Work order. Using the data below, copy each line that includes the word "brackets".

### Data segment ###

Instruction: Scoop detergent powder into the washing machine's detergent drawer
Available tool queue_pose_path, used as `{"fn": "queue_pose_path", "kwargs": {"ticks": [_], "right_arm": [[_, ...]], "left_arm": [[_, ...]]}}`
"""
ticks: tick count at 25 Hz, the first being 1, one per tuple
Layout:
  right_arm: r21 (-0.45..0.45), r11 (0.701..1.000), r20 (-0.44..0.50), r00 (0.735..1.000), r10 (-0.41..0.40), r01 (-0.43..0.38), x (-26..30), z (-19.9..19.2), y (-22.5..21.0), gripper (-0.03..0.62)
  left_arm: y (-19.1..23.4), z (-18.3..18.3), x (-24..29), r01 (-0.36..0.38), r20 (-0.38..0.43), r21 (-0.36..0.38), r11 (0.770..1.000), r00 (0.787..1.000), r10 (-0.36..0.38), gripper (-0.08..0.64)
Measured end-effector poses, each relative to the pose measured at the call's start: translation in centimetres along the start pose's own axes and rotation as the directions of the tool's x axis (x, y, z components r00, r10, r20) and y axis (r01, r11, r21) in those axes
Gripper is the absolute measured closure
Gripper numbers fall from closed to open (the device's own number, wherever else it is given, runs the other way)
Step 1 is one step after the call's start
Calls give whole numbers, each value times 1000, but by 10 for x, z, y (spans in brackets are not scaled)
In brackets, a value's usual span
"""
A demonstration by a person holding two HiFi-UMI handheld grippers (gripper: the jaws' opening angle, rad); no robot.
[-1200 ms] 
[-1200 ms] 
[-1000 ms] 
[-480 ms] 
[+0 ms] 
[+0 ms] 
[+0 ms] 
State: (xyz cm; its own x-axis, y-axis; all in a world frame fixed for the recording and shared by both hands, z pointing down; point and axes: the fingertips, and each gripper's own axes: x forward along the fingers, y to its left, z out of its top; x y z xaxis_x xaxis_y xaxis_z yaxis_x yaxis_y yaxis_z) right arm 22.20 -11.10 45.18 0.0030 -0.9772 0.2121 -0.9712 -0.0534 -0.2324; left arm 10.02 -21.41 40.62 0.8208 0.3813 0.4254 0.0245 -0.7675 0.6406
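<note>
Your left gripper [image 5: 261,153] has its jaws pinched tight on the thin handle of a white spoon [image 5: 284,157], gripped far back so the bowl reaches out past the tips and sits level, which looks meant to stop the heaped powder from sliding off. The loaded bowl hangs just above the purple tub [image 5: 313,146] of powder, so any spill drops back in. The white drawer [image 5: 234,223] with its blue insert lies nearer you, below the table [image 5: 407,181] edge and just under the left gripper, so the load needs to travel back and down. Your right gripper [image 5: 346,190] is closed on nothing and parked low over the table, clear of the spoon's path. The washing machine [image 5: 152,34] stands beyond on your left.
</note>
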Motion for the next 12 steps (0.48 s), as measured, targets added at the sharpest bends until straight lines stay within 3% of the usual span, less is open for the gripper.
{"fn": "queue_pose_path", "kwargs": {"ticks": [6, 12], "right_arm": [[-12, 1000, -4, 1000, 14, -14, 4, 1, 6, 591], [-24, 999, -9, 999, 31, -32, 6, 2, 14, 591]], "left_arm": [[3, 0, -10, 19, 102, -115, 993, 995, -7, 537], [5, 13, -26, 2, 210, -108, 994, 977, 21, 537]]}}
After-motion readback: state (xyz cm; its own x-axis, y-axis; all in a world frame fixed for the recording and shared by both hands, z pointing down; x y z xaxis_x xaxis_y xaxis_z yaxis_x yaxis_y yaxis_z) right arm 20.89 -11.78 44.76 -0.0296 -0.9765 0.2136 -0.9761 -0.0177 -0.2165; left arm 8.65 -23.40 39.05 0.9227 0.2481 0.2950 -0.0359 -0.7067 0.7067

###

Result of this task.
Calls give whole numbers, each value times 1000, but by 10 for x, z, y (spans in brackets are not scaled)
In brackets, a value's usual span

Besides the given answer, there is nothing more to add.